PROBLEM: Please repeat exactly the lines below from the one containing "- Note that" down to the one containing "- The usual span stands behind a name", both included, and nothing else.

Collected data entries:
------------

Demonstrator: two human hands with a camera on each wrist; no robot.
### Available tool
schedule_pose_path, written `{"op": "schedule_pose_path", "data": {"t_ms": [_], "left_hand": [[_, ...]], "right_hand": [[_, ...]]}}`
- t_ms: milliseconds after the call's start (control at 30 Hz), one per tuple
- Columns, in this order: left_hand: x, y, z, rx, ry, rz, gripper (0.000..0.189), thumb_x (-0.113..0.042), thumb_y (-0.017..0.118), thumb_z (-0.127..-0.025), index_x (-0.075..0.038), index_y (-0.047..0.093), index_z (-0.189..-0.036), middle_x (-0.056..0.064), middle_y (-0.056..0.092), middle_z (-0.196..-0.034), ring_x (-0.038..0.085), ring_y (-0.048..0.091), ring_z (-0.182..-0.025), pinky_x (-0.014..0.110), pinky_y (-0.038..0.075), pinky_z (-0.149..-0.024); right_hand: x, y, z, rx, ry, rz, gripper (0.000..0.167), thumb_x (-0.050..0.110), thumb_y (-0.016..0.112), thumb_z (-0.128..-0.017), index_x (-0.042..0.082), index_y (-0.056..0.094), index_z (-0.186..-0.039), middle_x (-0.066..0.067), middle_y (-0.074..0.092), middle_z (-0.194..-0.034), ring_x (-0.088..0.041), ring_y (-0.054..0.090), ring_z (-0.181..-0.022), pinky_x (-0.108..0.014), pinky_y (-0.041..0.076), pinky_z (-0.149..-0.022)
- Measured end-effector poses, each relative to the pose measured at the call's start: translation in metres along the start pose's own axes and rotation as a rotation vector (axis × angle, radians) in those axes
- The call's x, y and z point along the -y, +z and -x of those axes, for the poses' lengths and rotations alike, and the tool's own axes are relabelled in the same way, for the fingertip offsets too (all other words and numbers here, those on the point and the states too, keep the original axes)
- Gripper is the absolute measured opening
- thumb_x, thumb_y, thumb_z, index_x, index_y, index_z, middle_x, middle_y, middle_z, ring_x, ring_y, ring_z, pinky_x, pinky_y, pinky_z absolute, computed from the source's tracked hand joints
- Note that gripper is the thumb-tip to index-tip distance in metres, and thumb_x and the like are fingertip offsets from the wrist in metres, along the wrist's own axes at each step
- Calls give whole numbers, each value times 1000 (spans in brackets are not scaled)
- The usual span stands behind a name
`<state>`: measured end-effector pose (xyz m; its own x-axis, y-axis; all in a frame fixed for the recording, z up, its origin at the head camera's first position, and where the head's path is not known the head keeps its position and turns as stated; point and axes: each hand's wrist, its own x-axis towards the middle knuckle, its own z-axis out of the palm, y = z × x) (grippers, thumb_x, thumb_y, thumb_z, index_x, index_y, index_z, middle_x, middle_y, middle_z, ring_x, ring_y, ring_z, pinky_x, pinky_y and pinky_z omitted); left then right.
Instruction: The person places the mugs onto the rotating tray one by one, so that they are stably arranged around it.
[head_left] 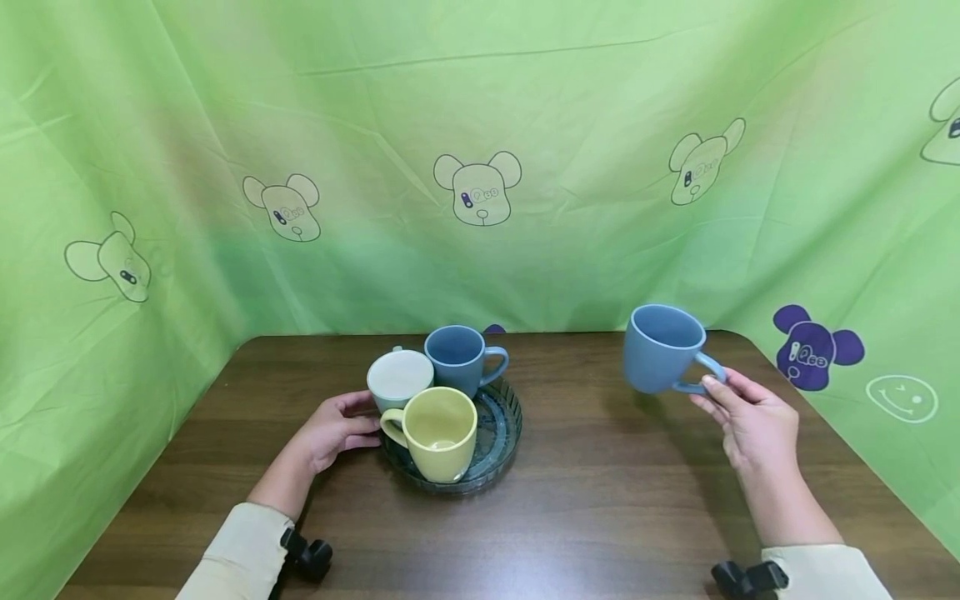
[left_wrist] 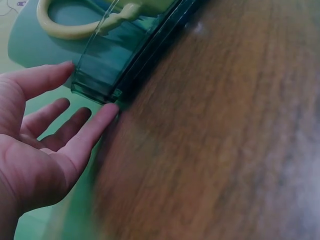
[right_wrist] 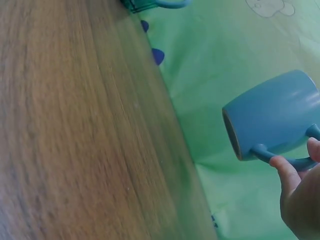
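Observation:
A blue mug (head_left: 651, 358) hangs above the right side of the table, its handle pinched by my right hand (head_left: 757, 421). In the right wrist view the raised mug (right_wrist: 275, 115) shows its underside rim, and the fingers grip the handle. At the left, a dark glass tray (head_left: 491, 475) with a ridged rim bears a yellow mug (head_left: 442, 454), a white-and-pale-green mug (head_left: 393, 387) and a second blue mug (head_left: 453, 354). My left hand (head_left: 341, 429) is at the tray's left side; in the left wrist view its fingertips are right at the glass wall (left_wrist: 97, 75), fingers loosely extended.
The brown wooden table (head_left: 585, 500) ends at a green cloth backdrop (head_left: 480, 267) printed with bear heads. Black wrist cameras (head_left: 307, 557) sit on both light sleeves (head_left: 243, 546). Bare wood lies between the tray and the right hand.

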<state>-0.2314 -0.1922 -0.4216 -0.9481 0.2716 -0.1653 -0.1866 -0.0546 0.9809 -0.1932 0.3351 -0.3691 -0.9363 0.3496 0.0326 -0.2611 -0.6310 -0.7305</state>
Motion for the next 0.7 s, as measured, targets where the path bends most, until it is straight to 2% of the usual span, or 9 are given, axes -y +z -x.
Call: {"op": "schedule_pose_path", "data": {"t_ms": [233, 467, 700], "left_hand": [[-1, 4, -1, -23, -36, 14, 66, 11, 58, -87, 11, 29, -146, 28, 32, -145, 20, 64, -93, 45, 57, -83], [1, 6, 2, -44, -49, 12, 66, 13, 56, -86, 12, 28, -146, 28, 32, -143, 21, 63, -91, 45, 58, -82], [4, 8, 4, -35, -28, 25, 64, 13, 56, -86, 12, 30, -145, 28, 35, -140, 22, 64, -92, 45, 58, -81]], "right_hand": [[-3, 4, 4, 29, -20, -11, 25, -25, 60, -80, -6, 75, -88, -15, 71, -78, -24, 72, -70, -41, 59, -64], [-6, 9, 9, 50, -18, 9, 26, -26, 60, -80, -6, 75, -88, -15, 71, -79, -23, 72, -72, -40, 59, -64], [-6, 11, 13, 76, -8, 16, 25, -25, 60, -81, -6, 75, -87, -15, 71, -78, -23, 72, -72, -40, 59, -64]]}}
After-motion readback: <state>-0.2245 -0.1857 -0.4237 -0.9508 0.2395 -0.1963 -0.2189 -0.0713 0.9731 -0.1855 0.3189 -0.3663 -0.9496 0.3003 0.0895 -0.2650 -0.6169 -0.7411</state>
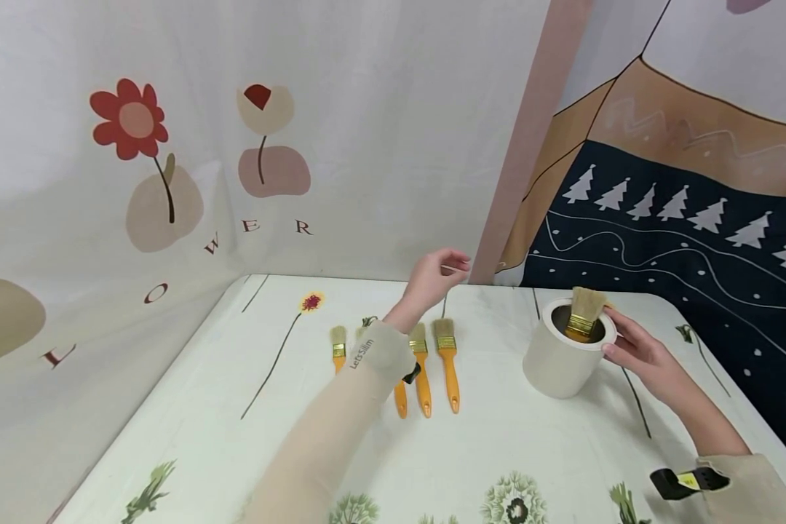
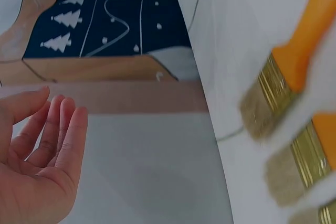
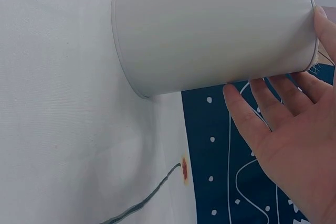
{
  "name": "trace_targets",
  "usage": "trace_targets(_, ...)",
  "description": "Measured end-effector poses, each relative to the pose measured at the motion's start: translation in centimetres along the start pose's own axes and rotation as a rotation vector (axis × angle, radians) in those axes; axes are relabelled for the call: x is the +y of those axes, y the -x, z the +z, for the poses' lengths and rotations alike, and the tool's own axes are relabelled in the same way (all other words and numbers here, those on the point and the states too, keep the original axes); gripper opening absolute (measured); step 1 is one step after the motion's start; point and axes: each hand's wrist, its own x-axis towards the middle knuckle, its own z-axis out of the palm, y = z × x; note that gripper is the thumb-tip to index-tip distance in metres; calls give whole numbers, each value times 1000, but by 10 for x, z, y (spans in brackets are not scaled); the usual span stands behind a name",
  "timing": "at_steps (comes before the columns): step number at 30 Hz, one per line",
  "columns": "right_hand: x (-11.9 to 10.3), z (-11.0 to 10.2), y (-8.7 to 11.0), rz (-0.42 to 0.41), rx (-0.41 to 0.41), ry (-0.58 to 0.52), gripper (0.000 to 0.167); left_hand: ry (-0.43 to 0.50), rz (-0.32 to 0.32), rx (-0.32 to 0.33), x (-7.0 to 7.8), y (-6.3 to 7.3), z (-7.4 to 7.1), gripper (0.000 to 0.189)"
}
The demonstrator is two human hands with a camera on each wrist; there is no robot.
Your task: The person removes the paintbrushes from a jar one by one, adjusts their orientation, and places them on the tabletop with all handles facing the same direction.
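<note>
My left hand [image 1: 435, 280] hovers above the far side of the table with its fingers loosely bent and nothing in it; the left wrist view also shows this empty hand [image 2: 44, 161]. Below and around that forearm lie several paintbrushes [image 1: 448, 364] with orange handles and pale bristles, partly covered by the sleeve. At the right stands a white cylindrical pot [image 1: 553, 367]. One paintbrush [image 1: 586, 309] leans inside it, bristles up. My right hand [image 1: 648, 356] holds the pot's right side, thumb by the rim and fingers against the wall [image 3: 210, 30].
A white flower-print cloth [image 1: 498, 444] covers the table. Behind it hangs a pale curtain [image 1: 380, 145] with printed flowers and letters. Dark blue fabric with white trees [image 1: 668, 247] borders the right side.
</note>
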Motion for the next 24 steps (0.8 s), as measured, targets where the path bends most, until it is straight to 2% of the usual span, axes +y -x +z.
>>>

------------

ANSWER TO THIS PROBLEM:
- Note that gripper is the thumb-tip to index-tip distance in metres, and thumb_x and the like are fingertip offsets from the wrist in metres, along the wrist's own axes at each step
- Calls give whole numbers, each value times 1000 (spans in brackets are not scaled)
- The usual span stands behind a name

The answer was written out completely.